The value space of CRC32 is smaller than MD5 or other crypto hashing functions. But collision doesn't affect its distribution as demonstrated by the experiments by the article. In fact, the maximum buckets Flagr supports is 1000, which is significantly smaller than CRC32's range, in an ideal world when the input entity_id has enough entropy, the actual distribution will approximate the distribution you set in the segment. CRC32 is way faster than other crypto hashing functions with native cpu instructions.

That said, I agree there's a flexibility need to run different hash functions, and there's room to provide more experimentation results on various input.

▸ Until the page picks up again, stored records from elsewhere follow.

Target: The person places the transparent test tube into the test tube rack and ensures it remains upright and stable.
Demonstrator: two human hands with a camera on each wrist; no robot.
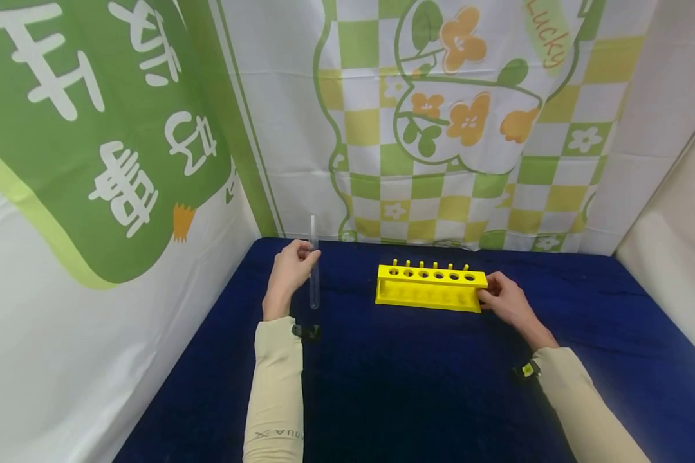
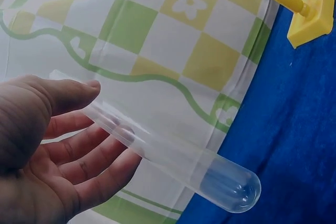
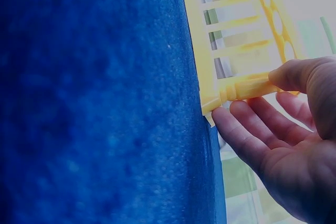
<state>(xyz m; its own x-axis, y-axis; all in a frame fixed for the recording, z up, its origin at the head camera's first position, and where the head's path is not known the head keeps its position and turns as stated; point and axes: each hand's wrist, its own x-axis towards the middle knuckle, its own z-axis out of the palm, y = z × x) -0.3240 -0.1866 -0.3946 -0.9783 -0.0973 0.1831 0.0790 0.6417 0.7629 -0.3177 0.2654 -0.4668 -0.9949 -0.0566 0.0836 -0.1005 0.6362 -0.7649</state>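
Observation:
Between thumb and fingers my left hand (image 1: 289, 270) pinches a clear glass test tube (image 1: 315, 283). The tube stands nearly upright, rounded end down, over the left part of the table. In the left wrist view the test tube (image 2: 210, 174) looks clear, its closed tip toward the blue cloth. My right hand (image 1: 505, 299) grips the right end post of a yellow test tube rack (image 1: 428, 299). In the right wrist view the thumb lies on one side of the rack's post (image 3: 249, 86) and the fingertips on the other. Several round holes run along the rack's top, with pegs behind.
A dark blue cloth (image 1: 417, 386) covers the table under both hands. Behind it hangs a checked, flowered curtain (image 1: 370, 141). A green and white printed sheet (image 1: 121, 257) borders the left side, and a pale sheet (image 1: 672, 225) the right.

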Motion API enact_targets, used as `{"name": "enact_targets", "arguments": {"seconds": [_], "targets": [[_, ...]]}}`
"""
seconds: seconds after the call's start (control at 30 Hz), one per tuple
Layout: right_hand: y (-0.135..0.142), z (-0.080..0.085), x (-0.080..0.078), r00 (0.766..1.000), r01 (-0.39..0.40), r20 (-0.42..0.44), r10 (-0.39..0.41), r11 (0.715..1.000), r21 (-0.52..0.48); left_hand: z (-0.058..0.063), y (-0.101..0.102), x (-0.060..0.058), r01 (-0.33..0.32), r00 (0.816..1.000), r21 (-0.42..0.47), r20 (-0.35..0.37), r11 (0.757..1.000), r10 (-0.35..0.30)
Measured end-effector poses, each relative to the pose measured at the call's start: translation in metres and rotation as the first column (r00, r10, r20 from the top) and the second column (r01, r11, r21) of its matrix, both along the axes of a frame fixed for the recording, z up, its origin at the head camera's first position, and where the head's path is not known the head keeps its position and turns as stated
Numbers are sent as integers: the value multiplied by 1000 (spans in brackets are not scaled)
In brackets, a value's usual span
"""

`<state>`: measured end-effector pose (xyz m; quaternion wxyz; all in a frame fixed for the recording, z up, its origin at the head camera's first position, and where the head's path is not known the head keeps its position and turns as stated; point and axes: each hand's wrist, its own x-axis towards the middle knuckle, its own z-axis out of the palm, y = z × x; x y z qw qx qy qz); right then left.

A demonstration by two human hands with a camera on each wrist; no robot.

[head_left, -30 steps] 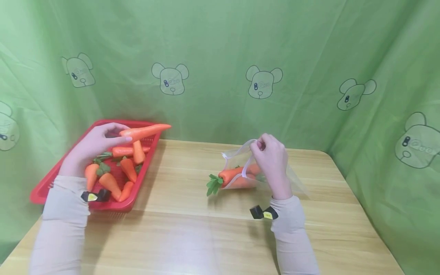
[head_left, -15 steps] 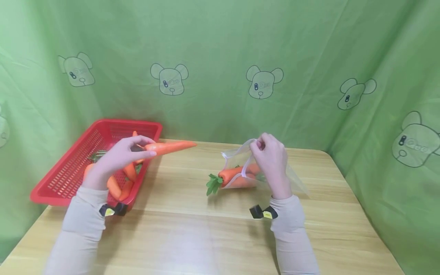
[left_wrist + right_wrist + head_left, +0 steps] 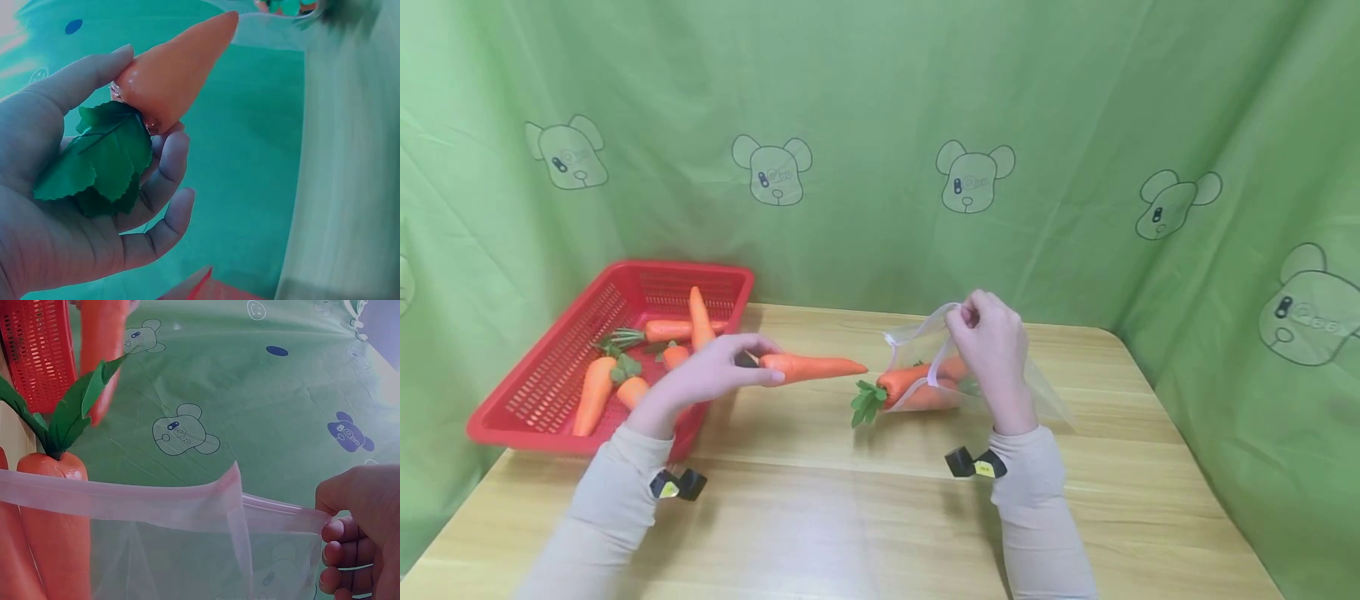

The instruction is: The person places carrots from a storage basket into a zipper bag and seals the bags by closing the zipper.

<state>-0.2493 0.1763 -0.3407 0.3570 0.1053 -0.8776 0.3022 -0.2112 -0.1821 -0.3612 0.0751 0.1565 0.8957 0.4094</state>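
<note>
My left hand pinches a carrot by its thick end, the tip pointing right toward a clear zip bag. In the left wrist view the held carrot's green leaves lie against the palm. My right hand pinches the bag's rim, keeping its mouth raised and apart, as the right wrist view shows at the bag's edge. Inside the bag lie carrots; one carrot has its leaves sticking out of the mouth. The held carrot is apart from the bag.
On the left of the wooden table stands a red plastic basket with several carrots in it, such as a long carrot. A green curtain with bear-head prints hangs behind and at both sides.
My left hand has carried the carrot from over the basket rightward and downward, close to the bag's mouth. The right hand and the bag have stayed in place.
</note>
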Motion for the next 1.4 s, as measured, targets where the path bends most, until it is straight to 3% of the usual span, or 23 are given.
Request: {"name": "enact_targets", "arguments": {"seconds": [0.37,0.83,1.03,1.4], "targets": [[2,1,1,1000,1,4,-1,1000,-7,-11,16,3,28,1000,-7,8,1000,-28],[1,1,1,1000,14,-2,-14,1000,3,-19,45,0,104,995,51,-2,993,-104],[0,2,2,1000,11,-6,-11,1000,10,-20,57,-1,76,996,42,-40,996,-75],[0,3,3,1000,-3,13,3,1000,8,-19,87,-10,14,1000,26,-24,1000,-13]]}}
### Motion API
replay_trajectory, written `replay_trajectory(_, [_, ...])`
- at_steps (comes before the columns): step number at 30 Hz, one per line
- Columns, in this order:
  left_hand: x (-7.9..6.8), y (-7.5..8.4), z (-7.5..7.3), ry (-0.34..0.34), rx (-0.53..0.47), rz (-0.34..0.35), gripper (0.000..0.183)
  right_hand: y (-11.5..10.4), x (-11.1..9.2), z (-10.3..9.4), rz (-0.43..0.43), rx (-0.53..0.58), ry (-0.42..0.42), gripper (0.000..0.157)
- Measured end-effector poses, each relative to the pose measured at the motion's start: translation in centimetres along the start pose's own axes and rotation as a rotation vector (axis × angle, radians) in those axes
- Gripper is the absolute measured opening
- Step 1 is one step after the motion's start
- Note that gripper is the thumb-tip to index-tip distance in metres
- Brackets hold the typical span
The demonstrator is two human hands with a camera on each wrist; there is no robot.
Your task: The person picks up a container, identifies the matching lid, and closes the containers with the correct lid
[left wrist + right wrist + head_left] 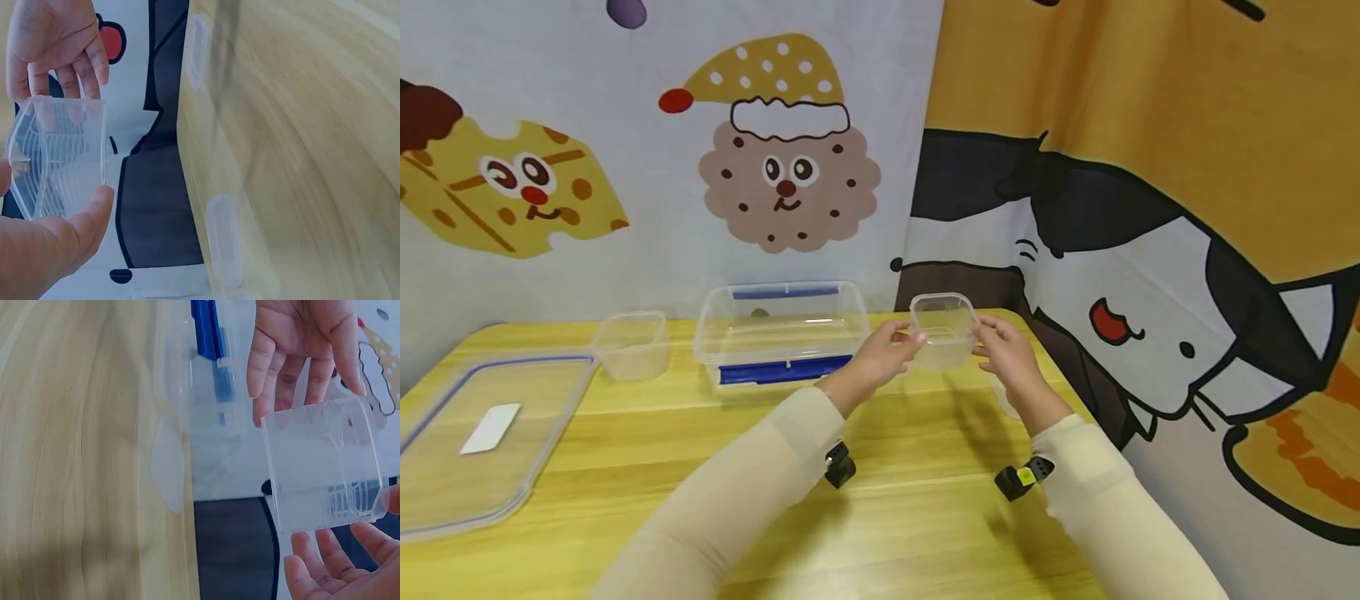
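Both sides gripped: left hand (880, 360) + right hand (1012, 360) on small clear tub (943, 348) | aloft over table (917, 533), far right, right of blue-clipped box (786, 369) | likely light, semi-stiff, slick; hold gently by opposite sides

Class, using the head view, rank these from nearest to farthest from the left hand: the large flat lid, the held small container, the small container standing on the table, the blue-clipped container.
1. Held small container: touching the left hand.
2. Blue-clipped container: just left of that hand.
3. Standing small container: farther left.
4. Large flat lid: far left.
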State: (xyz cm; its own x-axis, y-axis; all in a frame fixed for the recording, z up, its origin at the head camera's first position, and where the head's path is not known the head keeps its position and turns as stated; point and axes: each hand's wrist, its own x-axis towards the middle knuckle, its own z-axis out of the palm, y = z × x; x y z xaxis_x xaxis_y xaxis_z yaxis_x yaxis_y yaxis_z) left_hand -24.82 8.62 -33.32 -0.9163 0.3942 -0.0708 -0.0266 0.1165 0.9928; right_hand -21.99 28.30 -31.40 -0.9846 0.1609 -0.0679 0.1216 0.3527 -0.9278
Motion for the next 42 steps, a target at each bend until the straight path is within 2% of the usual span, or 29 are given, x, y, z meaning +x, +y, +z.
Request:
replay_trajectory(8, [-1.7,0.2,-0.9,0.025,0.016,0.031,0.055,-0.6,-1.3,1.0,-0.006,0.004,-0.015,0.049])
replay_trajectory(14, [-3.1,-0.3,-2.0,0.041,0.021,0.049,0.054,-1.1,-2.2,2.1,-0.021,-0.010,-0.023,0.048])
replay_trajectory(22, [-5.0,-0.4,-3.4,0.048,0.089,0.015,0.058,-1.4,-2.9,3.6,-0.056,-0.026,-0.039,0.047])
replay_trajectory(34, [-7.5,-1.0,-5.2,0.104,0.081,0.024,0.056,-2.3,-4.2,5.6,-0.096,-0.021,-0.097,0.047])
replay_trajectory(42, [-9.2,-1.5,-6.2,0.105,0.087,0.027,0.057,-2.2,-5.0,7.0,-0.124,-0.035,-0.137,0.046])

Answer 2 · 2021-08-17T05:40:51.000Z

@victor-mariano-leite I added a test in the openflagr repo to verify my hypothesis #35

I would also check the distribution of entity_id from the input data. Due to the deterministic hashing of entity_id, an extrieme example is that if you pass 60% 0 and 40% 1 as the entity_id and expect a 50%/50% split, that's not how it works.

Answer 3 · 2021-08-20T00:37:05.000Z

@zhouzhuojie

Nice! And interesting point, is it a bad practice to use sequential ids (such as autogenerated SQL ids) as the entity_id?

That is our case, and I was thinking that if the likelihood of older users to be assigned to an experiment is higher (since of our trigger to assign the user to the variant bucket is more commonly used by retained users), maybe the split is biased there also.

Answer 4 · 2021-08-20T22:15:33.000Z

I've tried plotting the distribution of the entity_id's by various variant_id's, some experiments looks like quite right skewed:

As far as I understood what you said, this would potentially result and explain a uneven split, is that so?

Answer 5 · 2022-08-26T21:22:31.000Z

Stale issue message

Answer 6 · 2023-02-27T18:05:17.000Z

Hi @victor-mariano-leite, @zhouzhuojie I am very interested in this issue, because I am trouble shooting something similar right now. Did you end up finding that there were correlations between treatment assignment using this hash function that would bias your experiments?